Hospice has 4 levels of care and patients may experience one or all 4 depending on their needs. Palliative Care is the stage before hospice and in this area usually involves a monthly nurse practitioner visit for closer monitoring. Routine hospice care gives support through weekly nurse visits, a team approach to treatment and avoiding complications, a social worker, chaplain and sometimes a home health aide for bathing assistance. Inpatient hospice units are for patients who need stabilization either from pain or a complication like a UTI, the stay is usually limited to 3 days. The final stage is crisis care where an RN is present around the clock until they either stabilize or pass away. This also is usually around 72 hours.
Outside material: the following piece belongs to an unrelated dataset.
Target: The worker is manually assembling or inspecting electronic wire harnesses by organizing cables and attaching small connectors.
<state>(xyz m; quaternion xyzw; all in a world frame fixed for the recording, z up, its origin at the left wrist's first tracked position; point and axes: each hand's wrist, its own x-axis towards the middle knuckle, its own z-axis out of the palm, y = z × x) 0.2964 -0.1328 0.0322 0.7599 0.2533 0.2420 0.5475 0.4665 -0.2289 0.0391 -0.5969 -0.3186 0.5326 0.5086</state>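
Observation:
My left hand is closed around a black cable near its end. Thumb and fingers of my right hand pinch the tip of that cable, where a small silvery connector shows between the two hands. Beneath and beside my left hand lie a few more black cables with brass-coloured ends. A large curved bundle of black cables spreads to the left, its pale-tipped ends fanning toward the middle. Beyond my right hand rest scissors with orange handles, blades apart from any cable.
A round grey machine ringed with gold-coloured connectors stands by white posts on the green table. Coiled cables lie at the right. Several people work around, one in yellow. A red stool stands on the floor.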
In my experience as a nurse most people wait too long to obtain hospice services. It no longer means the end is near and they have shifted their focus to maintaining a wonderful quality of life until our time here is done. Don’t be afraid to discuss this as an option with your family physician. We are fortunate to have 4 agencies to choose from; Hospice of St Francis, Health First Hospice, Vitas, and Wuesthoff Hospice.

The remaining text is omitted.